I asked him where he had come rushing from and he said: “there is hardly any employment in the village but today I was called for some labour work so I was there.” He added that the daily wage rate is 200 and this was only the second day that he had found work since he came back from Aurangabad three weeks ago.
I asked him why he had migrated to Aurangabad in the first place, he said, “I had just given my class ten exams and the problems at home were burdening my family. I had to migrate at the age of 16.”
He migrated and worked as a helper in a bag shop for a few years and there he learnt electronics and now he’s an electrician. He said, “I used to earn 10,000 rupees per month and would send 7,000 to my family.”
He was the primary earner for his family of six. He has to support a younger brother, two younger sisters and his parents. His father works as a labourer in the village but that income wasn’t enough to support the family, his father would also fall sick often.
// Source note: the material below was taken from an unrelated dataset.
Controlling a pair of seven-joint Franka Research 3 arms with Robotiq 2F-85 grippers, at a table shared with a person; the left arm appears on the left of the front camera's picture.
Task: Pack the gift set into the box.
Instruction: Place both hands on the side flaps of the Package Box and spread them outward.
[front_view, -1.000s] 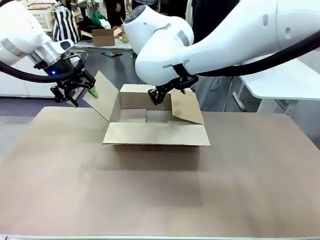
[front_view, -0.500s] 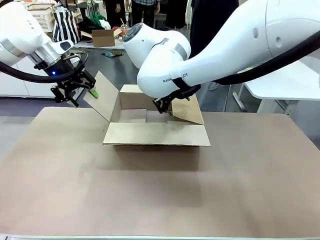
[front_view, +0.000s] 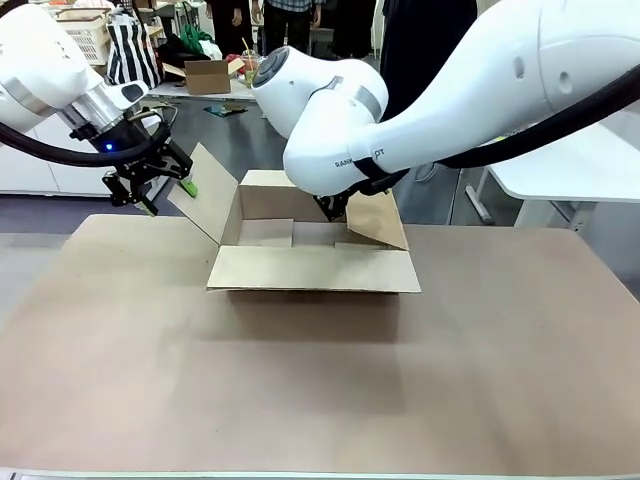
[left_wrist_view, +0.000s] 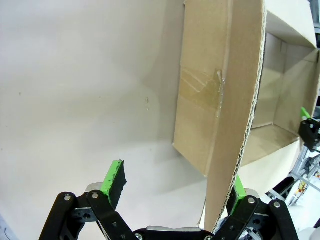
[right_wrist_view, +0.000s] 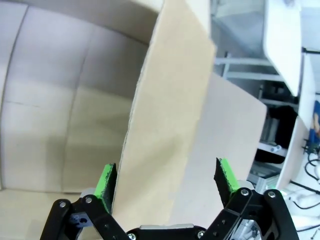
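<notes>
On the table (front_view: 120, 350), seen from the front, the box (front_view: 312, 262) stands open between the two arms, its front flap folded down flat toward the camera. The left gripper (front_view: 152, 186) hangs just left of the box's raised left flap (front_view: 208, 190), its green-tipped fingers spread, one tip close against the flap's outer face. The right gripper (front_view: 335, 207) is mostly hidden under its own white arm, down at the upper edge of the right flap (front_view: 375, 222); how wide it stands cannot be told from here. The box's inside shows only bare cardboard, and the gift set appears nowhere in this view. In the left wrist view, the left gripper (left_wrist_view: 175, 192) is wide open with nothing clamped: the left flap (left_wrist_view: 227, 115) runs edge-on up from between its fingers, close beside the far finger (left_wrist_view: 239, 186), while the near finger (left_wrist_view: 114, 181) stands well clear over the table (left_wrist_view: 75, 100). Beyond the flap lies the box interior (left_wrist_view: 280, 90), bare, with a green tip of the other gripper at its far rim. In the right wrist view, the right gripper (right_wrist_view: 169, 185) is likewise wide open and straddles the right flap (right_wrist_view: 167, 115), which rises between the fingers, nearer the one (right_wrist_view: 106, 184) on the box side; the other finger (right_wrist_view: 225, 175) stands apart from it. Neither pad visibly presses the cardboard.
</notes>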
This pushed Arbaaz to move to Aurangabad.
When the lockdown was announced, his employer asked him to continue staying and he gave him enough ration but unfortunately, couldn’t pay him his salary. So I asked him when he was getting everything he needed, why did he have to leave?
He said, “there was no problem for me, I was happily eating and living there but my family depends on me for everything. After a month passed, they had no money left to survive. So I decided to come back.” Arbaaz’s journey was nothing short of incredible; he started walking from Aurangabad and found kind truck drivers who gave him a lift for a few kilometres. He even paid truckers to take him a few hundred kilometres.
He said “I only had 500 rupees, so I decided I would walk the whole way and not take a lift. I would stop when I felt tired and take rest under the shade of a tree. After a certain point, I started feeling very hungry so I judiciously started spending my money on food and travel.” It took him eleven days to reach his village.
I was especially impacted by Arbaaz’s journey because I am older than he is, and he is supporting his whole family, while I still depend on mine. His story is not unlike most of the youth in rural India and those who have migrated to urban India; they have taken the responsibility to take care of their families at an age when privileged youth like me and you are still trying to figure out what we want from our lives.